The definition of availability is important to establish at launch and should be reviewed with each significant functional or infrastructure change. It’s a subjective description, e.g., when the users can sign in and see, but not alter, data an application may be considered available and degraded while we might consider it unavailable if sign-in was not functioning even when all other areas are. It’s important to construct definitions with the value proposition in mind; if an application’s primary value to users is in modifying data, then read-only availability is no help.

Connecting availability to statistical, root cause data is more difficult and evolves over time with the sophistication of the product. The goal is know what impact changes are having on the application’s availability in order to make those statistics actionable rather than merely interesting.

Good availability-oriented monitoring services are plentiful; our favorite is Pingdom because it’s very tightly focused on one problem and it has a good API. When you’re choosing, look for:

  • Multiple monitoring locations, unrelated by infrastructure or geography to the application.

  • Ability to monitor comprehensive application health–though most services, including Pingdom, do very little to help out here so a large part of this may come from what’s built into the application itself, e.g., comprehensive self-health checks.

Monitoring Production Efficiency

Production efficiency is the cost of the current throughput, e.g., an environment responding to a hundred requests per second and at a hundred dollars an hour is at 0.27USD per thousand requests. It’s important to compare costs to actual throughput–rather than peak load or theoretical limits–because with a cloud deployment, we can adjust on the fly to maximize cost efficiency through peaks and troughs.

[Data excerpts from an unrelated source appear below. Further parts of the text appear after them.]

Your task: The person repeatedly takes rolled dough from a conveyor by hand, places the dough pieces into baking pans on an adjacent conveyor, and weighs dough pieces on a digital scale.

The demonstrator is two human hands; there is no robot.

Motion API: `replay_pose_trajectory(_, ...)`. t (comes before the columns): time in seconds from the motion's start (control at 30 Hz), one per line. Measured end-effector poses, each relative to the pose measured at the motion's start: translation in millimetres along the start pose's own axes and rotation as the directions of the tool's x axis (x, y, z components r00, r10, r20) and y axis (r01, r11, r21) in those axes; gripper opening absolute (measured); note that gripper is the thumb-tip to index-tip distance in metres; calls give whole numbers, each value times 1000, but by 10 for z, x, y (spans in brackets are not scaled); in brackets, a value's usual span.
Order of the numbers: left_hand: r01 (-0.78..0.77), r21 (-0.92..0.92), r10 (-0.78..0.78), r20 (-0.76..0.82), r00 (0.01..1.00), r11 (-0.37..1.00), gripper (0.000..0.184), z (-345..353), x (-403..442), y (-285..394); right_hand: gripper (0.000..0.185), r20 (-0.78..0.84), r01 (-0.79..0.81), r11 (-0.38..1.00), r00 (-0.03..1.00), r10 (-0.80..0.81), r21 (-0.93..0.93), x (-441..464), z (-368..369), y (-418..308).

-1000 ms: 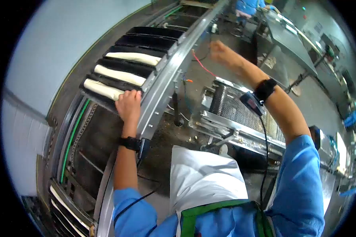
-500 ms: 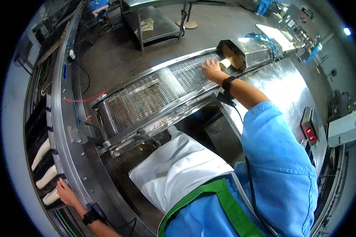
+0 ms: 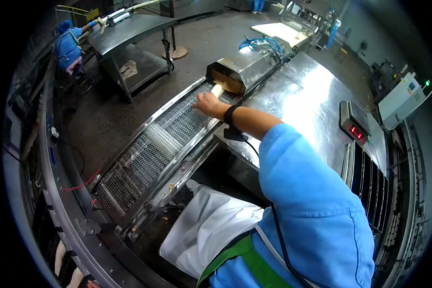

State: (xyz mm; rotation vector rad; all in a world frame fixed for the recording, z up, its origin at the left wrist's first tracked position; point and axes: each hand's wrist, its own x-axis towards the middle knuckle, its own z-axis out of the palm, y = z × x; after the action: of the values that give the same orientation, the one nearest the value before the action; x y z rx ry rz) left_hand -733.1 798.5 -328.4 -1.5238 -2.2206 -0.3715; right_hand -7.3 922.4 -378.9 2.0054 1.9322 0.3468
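Creamy pale roll [image 3: 218,90], stubby bit showing, upper middle, up against right hand [image 3: 207,104]; can't tell if grip's closed. Left hand [image 3: 92,284] mostly cropped, bottom left, grip unclear.

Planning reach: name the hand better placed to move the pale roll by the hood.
Likely the right hand: it's beside the pale roll, while the left hand barely shows at the bottom edge.

Over the mesh belt [image 3: 144,156], open room runs from the near left end to the right hand [image 3: 207,104]. Just beyond, the pale roll [image 3: 217,90] and the metal hood [image 3: 259,62] stand in the way. The forearm [image 3: 252,121] bars the near side. Right, the bench [image 3: 290,91] gives wide passage as far as the scale [image 3: 354,121]; left, a long rail [image 3: 57,187] makes a barrier.
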Motion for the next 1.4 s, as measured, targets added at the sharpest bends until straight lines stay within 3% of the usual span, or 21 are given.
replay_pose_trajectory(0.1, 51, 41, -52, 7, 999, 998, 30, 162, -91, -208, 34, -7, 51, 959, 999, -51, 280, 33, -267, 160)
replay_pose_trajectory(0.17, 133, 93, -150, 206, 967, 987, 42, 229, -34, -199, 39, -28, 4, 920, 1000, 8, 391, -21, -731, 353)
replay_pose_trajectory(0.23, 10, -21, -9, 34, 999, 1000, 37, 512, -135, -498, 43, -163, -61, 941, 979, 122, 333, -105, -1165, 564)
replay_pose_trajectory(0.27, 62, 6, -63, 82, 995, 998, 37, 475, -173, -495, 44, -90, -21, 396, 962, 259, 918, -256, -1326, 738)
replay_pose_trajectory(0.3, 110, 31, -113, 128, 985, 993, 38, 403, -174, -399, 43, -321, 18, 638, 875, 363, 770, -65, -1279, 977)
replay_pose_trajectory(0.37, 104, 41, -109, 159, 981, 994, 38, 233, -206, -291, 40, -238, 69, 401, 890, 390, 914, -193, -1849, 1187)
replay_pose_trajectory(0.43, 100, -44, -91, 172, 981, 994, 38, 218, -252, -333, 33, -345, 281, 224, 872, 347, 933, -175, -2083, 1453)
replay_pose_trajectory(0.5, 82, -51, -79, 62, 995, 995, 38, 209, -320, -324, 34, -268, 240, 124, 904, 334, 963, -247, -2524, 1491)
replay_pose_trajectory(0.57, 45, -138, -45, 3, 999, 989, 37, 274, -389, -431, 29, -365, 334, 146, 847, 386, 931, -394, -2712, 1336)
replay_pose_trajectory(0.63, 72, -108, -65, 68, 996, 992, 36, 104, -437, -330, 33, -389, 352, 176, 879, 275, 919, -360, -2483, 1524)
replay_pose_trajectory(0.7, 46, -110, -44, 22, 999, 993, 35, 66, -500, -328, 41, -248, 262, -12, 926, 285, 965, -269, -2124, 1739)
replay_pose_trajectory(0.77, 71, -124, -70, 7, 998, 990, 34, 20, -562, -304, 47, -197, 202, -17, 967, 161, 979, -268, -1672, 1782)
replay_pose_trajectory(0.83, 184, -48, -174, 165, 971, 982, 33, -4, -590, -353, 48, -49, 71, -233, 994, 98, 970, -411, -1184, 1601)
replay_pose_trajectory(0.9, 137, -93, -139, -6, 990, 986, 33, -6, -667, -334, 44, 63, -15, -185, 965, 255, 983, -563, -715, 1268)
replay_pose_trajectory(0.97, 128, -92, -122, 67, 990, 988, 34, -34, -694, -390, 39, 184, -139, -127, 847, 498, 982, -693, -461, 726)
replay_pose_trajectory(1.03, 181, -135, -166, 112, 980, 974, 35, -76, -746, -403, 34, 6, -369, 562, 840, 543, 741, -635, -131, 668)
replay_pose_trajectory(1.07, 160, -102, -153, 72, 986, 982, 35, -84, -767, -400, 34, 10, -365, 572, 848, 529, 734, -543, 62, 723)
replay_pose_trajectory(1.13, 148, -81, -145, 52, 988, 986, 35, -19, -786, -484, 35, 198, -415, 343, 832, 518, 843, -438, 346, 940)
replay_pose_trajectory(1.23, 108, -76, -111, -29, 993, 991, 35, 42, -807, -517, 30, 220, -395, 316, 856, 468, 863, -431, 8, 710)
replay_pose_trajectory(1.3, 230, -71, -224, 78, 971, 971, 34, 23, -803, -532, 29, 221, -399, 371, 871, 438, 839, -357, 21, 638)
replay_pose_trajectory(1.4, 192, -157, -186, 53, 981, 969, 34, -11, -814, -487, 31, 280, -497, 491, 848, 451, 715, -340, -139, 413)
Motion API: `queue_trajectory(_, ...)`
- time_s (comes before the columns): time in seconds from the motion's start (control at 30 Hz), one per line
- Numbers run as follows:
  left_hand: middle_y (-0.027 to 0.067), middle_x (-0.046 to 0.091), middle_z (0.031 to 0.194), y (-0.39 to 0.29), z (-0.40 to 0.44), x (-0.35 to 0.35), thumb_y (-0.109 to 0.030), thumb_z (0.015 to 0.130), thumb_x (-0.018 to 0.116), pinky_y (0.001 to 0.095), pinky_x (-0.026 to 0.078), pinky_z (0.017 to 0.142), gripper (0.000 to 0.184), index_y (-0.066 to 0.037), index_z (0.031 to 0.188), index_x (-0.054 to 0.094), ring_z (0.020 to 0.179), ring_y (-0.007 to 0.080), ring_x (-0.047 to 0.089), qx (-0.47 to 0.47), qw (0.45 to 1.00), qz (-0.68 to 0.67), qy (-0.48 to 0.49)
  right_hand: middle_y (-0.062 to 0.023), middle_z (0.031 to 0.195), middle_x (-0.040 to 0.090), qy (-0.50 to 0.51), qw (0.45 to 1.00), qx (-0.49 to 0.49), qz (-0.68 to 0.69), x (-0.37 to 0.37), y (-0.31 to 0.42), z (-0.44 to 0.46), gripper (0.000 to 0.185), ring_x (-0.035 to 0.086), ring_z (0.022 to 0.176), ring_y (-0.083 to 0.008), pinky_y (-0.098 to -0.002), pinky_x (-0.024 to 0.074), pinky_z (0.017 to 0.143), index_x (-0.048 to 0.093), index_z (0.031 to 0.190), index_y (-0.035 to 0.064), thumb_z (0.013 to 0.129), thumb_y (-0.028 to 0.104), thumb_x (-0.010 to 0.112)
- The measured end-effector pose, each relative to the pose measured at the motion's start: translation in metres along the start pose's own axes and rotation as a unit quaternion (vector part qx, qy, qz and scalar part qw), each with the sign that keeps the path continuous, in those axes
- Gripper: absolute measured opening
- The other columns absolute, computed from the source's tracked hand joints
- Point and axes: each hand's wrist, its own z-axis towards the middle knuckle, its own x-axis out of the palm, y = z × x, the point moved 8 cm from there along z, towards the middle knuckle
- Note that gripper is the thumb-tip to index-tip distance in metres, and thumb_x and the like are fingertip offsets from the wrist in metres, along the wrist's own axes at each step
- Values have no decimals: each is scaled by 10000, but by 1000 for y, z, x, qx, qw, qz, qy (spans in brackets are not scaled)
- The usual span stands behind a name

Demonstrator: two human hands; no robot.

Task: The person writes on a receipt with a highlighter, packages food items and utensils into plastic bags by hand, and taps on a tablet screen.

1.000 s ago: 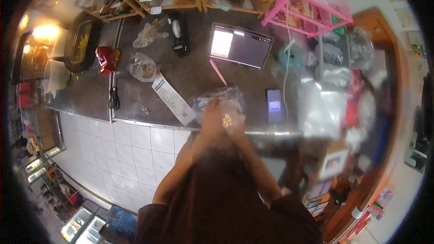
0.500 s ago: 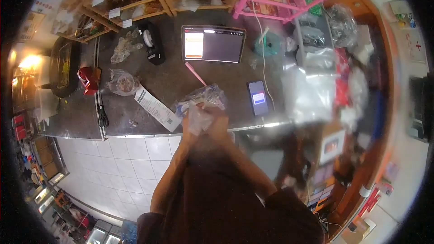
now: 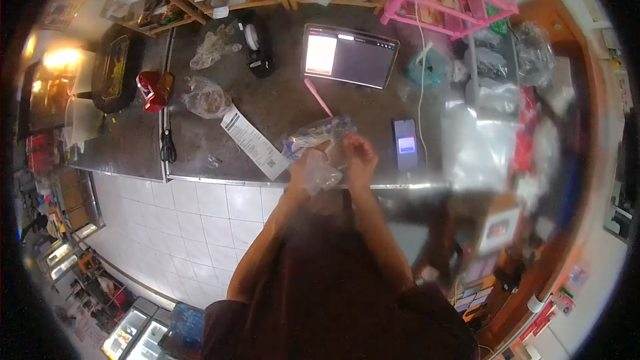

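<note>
A clear plastic bag point(image 3: 323, 175) is bunched in my left hand point(image 3: 304, 168), whose fingers are closed round it at the counter's front edge. Just behind lies another crinkled clear package with blue and white print point(image 3: 312, 136), touching the held bag. My right hand point(image 3: 361, 157) is at the right side of the plastic, fingers curled and pressed together; what is between them is too small to make out. To the left is a long printed receipt point(image 3: 253, 143). A pink pen point(image 3: 318, 98) lies beyond the package, and a lit phone point(image 3: 405, 145) is to the right.
A tablet point(image 3: 349, 56) stands at the back of the dark counter point(image 3: 267, 90). Left are a knotted plastic bag point(image 3: 207, 97), a black device point(image 3: 257, 50) and a red object point(image 3: 154, 91). A white cable point(image 3: 422, 73) runs down beside the phone; plastic bags point(image 3: 477, 143) crowd the right.
My right hand has moved apart from my left, to the right side of the plastic. My left hand keeps the bag. The whole view has shifted and tilted slightly.
</note>
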Motion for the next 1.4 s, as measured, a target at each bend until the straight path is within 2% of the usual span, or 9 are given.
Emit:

Throughput is the measure of how many requests the application is servicing per unit of time, usually within a second or a minute, abbreviated as RPS or RPM. It doesn’t relate directly to what end users see as a given “page” they perceive is made up of dozens or even hundreds of smaller pieces, many coming from content distribution networks, third-party environments, or from the same application via secondary requests–not to mention applications whose primary user interfaces are text message or interactive voice response.

Throughput is an important measurement to take at a frequent interval and to compare over long periods of time because it marries user trends to capacity and responsiveness. New Relic is a great service for monitoring throughput, and we build it into almost every product we create or manage.


Bottlenecks are the application’s constraints on throughput–given a load exceeding it’s capacity. The most common bottleneck is the relational database. So much so that problems caused by optimizing or replacing relational databases with non-relational systems–without first analyzing the whole system for constraints–are becoming almost as common a source of problems.

Because of its detailed breakdown of throughput, New Relic is a great service for finding bottlenecks in applications in their production environments. And, finding bottlenecks there instead artificial load test environments is crucial even if both are used.

That’s a lot to think about; keep it simple

The ability to constantly finely tune production capacity requires fine-grained monitoring of that efficiency as a function of holistic cost, production throughput, and customer satisfaction.

The best advice we can give is to forget all of this, gather a few napkins and stakeholders and sketch the goals you have that monitoring supports and how it could do so. Afterwards, worry about the what, when, and how.